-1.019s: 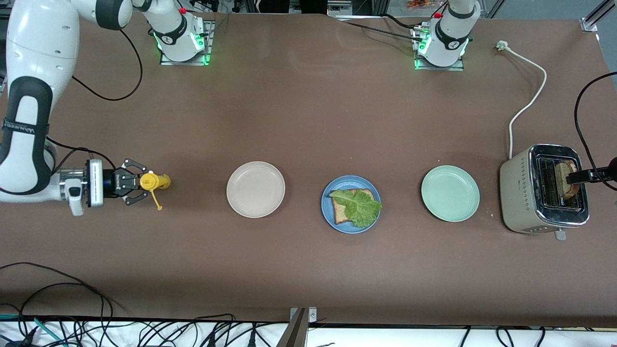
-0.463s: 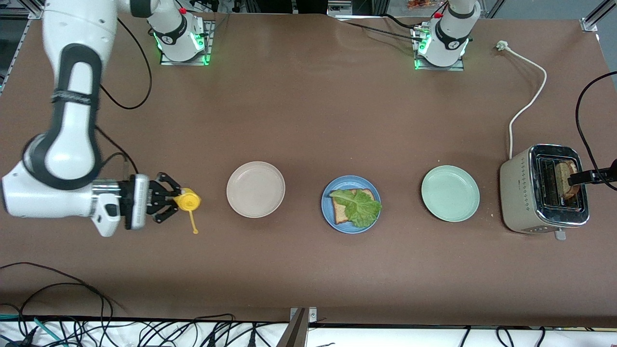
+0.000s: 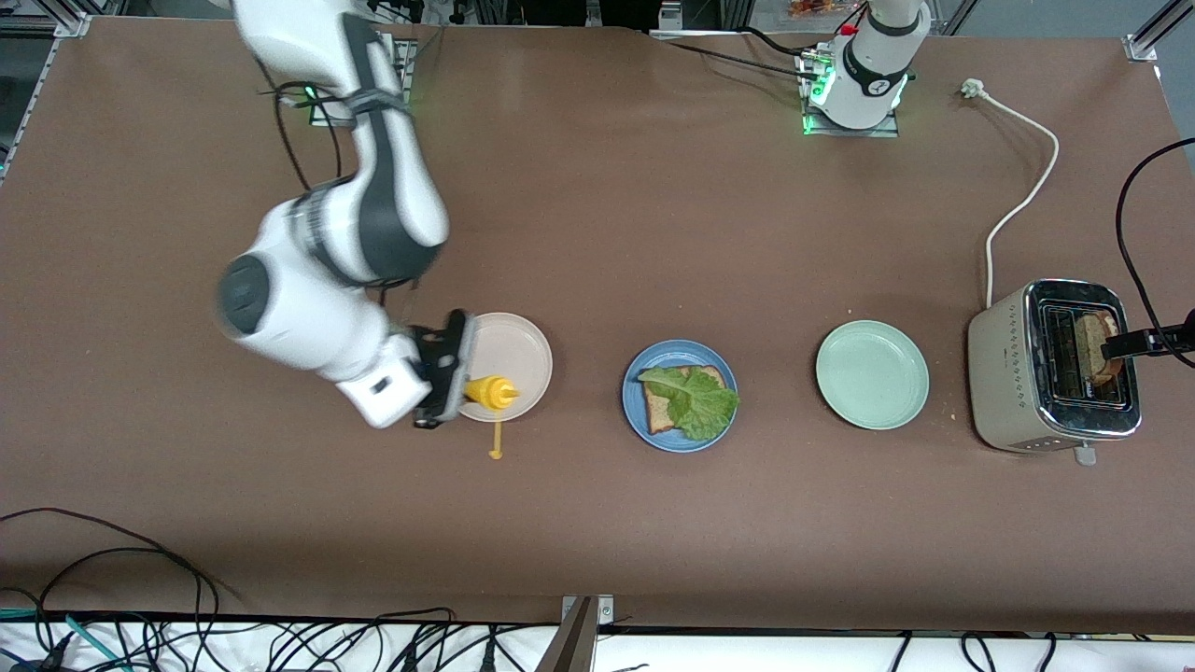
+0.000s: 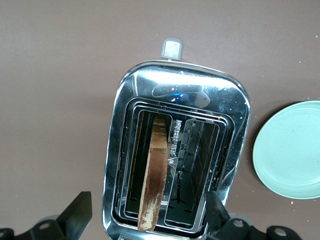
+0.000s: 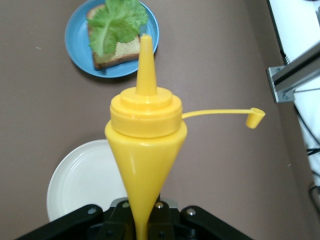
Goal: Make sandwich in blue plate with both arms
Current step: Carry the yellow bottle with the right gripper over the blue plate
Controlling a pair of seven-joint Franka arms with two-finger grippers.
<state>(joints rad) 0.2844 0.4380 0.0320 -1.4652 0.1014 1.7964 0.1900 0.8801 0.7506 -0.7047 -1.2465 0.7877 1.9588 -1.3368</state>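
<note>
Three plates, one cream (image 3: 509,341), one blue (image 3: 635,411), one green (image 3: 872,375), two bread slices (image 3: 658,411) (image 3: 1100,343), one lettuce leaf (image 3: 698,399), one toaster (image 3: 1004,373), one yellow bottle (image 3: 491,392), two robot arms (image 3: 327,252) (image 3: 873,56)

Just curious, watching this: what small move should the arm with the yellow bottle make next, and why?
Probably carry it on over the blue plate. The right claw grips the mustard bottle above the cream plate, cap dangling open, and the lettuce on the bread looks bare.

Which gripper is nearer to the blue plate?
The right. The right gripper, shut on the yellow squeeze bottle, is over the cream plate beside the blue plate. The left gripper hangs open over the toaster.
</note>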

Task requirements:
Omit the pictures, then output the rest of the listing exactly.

Exercise response:
-1.019s: 
-0.463s: 
+0.000s: 
+0.000s: 
+0.000s: 
Goal: Make sandwich in blue plate with both arms
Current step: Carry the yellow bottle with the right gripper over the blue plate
Controlling a pair of seven-joint Franka arms with two-finger grippers.
<state>(joints rad) 0.2844 0.4380 0.0320 -1.4652 0.1014 1.7964 0.1900 0.8801 0.7506 -0.7047 -1.2465 0.7877 1.9588 -1.3368</state>
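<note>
Three plates, one cream (image 3: 509,341), one blue (image 3: 635,411), one green (image 3: 872,375), two bread slices (image 3: 658,411) (image 3: 1100,343), one lettuce leaf (image 3: 698,399), one toaster (image 3: 1004,373), one yellow bottle (image 3: 491,392), two robot arms (image 3: 327,252) (image 3: 873,56)

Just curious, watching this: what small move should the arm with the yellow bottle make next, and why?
Probably carry it on over the blue plate. The right claw grips the mustard bottle above the cream plate, cap dangling open, and the lettuce on the bread looks bare.

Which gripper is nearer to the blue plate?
The right. The right gripper, shut on the yellow squeeze bottle, is over the cream plate beside the blue plate. The left gripper hangs open over the toaster.
</note>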

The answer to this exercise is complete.